06.12.2005 | 11:03 Uhr |

Die einfachsten Spielideen sind in der Regel die genialsten. Das gilt für "Mensch ärgere Dich nicht" ebenso wie für Poker und sogar Schach. Und für Tetris.

Das Spiel mit den kleinen Blöcken wurde von hunderten Millionen Menschen in allen Teilen der Welt und in allen Varianten gespielt. Erfunden wurde es vor 20 Jahren von zwei Russen. Die Idee von Alexej Padschitnow war denkbar einfach. Angelehnt an das russische Brettspiel "Pentamino" ließ der damals 29-Jährige Programmierer einfach unterschiedliche, aber immer aus vier Quadraten bestehende Spielblöcke in ein Glas fallen. Kam eines unten an, folgte das nächste. Eine geschlossene Reihe brachte Punkte, ansonsten wuchs der Berg aus den Quadrattrümmern immer weiter und ließ das Glas schließlich überlaufen: Game Over.

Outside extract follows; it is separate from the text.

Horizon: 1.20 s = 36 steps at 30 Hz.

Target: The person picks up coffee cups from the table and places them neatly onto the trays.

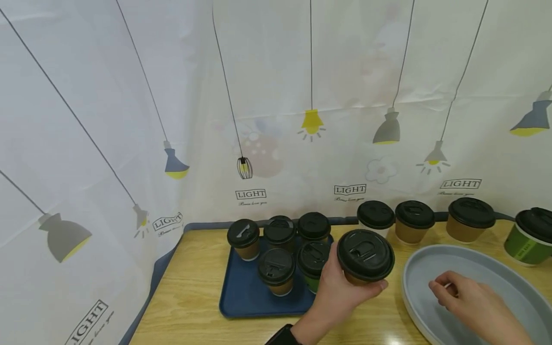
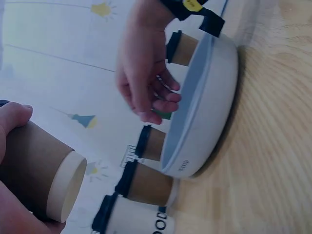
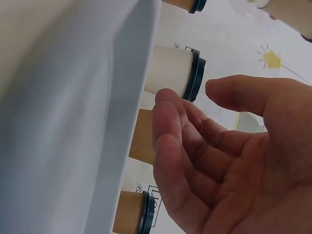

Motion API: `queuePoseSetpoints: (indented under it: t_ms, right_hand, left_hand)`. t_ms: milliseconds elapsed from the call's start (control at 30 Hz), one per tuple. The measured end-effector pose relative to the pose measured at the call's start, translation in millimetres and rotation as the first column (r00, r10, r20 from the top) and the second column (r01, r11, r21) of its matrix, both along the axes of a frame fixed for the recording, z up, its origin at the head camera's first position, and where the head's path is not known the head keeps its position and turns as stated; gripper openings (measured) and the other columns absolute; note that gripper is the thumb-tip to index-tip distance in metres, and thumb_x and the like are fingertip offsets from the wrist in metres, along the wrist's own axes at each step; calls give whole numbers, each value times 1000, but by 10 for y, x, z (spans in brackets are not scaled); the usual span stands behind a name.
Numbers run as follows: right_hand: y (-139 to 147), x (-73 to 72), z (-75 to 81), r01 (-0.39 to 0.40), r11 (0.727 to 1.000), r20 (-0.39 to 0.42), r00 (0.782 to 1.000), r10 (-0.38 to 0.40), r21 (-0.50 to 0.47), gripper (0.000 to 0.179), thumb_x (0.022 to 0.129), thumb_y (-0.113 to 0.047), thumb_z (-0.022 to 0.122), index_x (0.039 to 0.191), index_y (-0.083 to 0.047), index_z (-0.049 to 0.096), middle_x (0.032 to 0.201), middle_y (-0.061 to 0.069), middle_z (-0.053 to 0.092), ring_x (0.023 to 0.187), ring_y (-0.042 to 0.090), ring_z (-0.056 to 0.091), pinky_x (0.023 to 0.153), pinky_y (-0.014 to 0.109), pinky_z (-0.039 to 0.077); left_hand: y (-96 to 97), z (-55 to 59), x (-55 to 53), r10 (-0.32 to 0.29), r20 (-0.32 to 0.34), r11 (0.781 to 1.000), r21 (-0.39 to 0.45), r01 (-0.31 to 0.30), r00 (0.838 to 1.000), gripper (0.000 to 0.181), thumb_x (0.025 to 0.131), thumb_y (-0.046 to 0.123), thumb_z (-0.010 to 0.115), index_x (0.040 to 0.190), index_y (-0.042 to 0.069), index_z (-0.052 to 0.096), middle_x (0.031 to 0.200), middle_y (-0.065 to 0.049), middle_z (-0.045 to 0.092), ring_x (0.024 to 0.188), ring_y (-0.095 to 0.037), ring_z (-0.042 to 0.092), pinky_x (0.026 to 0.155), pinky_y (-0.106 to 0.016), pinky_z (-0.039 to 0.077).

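My left hand grips a brown paper coffee cup with a black lid, held up between the blue tray and the round grey tray. In the left wrist view the cup is tilted, its pale base showing. My right hand hovers over the round grey tray with loosely bent fingers, holding nothing. The right wrist view shows the thumb of this hand apart from the fingers. Several lidded cups, among them a brown-sleeved cup and a green cup, stand on the blue tray.
Behind the grey tray, along the wall, stand a white cup, two brown cups, one of them a wider cup, and a green cup at the right. A lamp-patterned cloth hangs behind the wooden table.
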State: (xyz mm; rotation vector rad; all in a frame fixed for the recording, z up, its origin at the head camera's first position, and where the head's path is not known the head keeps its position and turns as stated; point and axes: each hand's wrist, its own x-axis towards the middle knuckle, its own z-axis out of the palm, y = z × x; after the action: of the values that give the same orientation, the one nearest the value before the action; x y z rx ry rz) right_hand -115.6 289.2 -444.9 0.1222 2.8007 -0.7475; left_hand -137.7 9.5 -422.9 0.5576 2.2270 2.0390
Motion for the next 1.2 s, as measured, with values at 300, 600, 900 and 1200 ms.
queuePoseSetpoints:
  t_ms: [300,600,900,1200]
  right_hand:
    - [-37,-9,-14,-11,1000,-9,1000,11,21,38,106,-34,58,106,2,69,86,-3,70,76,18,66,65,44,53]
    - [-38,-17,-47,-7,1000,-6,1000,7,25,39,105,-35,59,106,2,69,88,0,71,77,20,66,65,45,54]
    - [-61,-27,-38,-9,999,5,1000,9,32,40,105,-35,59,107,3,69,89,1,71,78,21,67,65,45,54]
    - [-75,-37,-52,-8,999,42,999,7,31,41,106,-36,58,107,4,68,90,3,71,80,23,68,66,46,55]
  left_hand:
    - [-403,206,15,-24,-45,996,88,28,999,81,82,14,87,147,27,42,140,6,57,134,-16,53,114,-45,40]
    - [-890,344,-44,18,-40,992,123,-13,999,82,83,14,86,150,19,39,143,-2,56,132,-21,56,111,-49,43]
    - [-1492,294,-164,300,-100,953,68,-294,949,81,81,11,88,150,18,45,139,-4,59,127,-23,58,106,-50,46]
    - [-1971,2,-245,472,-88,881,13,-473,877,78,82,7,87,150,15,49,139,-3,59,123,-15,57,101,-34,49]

Das Spiel war schnell entwickelt, Padschitnows Freund Wadim Gerassimow schrieb es so um, dass es auch auf westlichen IBM-Computern laufen konnte. Stundenlang spielten die beiden Freunde ihre Eigenentwicklung - schließlich hatten sie es nur dazu kreiert. An eine Verbreitung, erst recht einen Verkauf dachten beide nicht.

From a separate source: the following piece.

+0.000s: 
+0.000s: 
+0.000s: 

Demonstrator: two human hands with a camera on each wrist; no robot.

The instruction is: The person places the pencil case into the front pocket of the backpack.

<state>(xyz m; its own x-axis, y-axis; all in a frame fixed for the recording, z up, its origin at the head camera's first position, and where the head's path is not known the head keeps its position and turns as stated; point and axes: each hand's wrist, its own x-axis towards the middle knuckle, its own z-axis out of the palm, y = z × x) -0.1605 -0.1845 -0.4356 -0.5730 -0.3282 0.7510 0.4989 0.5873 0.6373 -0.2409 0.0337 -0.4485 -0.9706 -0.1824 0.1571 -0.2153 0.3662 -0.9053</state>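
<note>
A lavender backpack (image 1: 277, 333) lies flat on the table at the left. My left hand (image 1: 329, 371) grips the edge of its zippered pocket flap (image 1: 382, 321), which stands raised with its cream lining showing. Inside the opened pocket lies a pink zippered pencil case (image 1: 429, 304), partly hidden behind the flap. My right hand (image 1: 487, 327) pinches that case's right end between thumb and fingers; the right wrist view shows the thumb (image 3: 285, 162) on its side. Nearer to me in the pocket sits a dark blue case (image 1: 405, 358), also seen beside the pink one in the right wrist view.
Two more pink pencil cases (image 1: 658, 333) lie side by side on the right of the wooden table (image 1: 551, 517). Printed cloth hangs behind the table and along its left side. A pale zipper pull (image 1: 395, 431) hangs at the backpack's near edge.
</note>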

Doch das Spiel verbreitete sich schneller als jeder Computervirus, von denen auch die beiden Russen ein paar entwickelt hatten. Softwareläden gab es im Ostblock nicht, aber Tetris wurde einfach auf labberige 5,25-Zoll-Disketten geladen und gespielt, gespielt, gespielt. Diebstahl eigentlich, aber daran dachten damals noch nicht einmal die Erfinder. Der gerade 16-jährige Mitentwickler Gerassimow war stolz auf das Spiel, Tantiemen waren zweitrangig. Und Padschitnow Versuche, das Spiel zu verkaufen, scheiterten kläglich.